United Sound System's Studio A is large enough to record a whole orchestra on site. Photo by Ed Wolfrum, United Sound's Chief Engineer from 1969 to 1973.
Detroit, MI (January 28, 2014)—United Sound Systems, the legendary recording studio off I-94 in Detroit that recorded many of Motown’s greatest artists, including Aretha Franklin, George Clinton and Miles Davis, will open its doors to the public with weekly tours starting February 8. The facility, shuttered for the last few years, came back into the public eye last summer when a proposed expansion of the nearby highway was made—a move that would mean tearing down the historic studio.
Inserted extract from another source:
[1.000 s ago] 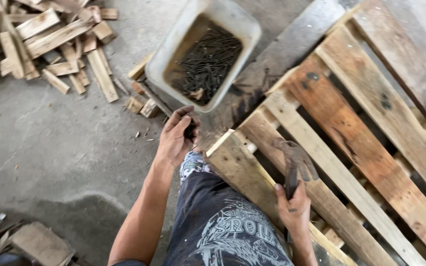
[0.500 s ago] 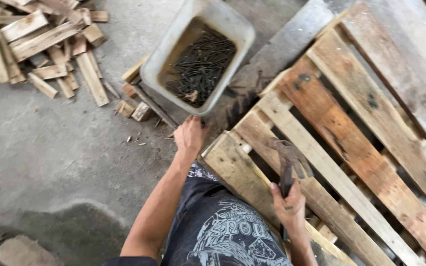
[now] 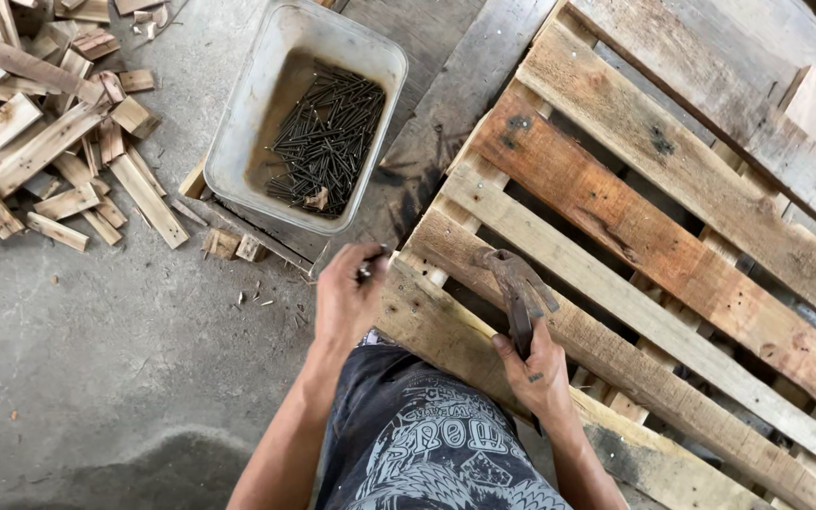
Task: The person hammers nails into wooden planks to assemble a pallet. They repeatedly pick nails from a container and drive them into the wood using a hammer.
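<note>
A: What is seen at the left?
B: Wood offcuts (image 3: 44, 142) are scattered on the concrete; a grey plastic tub (image 3: 238, 142) of dark nails (image 3: 325, 137) is set beside them.
A: And the hands?
B: Nails (image 3: 367, 266) are pinched in the left hand (image 3: 347, 300) at the pallet (image 3: 672, 255) edge. A claw hammer (image 3: 518, 293) is gripped by the right hand (image 3: 537, 370).

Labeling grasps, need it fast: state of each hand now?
Left hand: closed, pinching nails.
Right hand: closed on claw hammer handle.
</note>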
Opening the facility up to the public comes following an Open House that was held at the studio in December by owner Danielle Scott, who said at the time in a statement, “The lights are coming back in Detroit’s music world and when they do, the world will see a little known group at United Sound Systems made up of a team that was too afraid to fail.” While the tours will be held on weekends, the facility is underway to become a working studio again, and has undergone extensive renovation in recent months.
United Sound Systems isn’t quite out of the woods yet, however. According to the Detroit Free Press, work on the proposal continues, and officials are mulling options, which may mean moving the studio to a nearby empty lot or possibly leaving it unaffected, depending on how architects devise the highway expansion.
For now, however, things are now looking up for the facility at 5840 Second Avenue; United Sound Systems is set to appear in both a History Channel program this summer, where funk impresario George Clinton will present the studio with a piano, and a separate documentary film on the studio itself. In the meantime, tours will be held Friday-Sunday each week, with admission of $10 for adults and $8 for kids and seniors.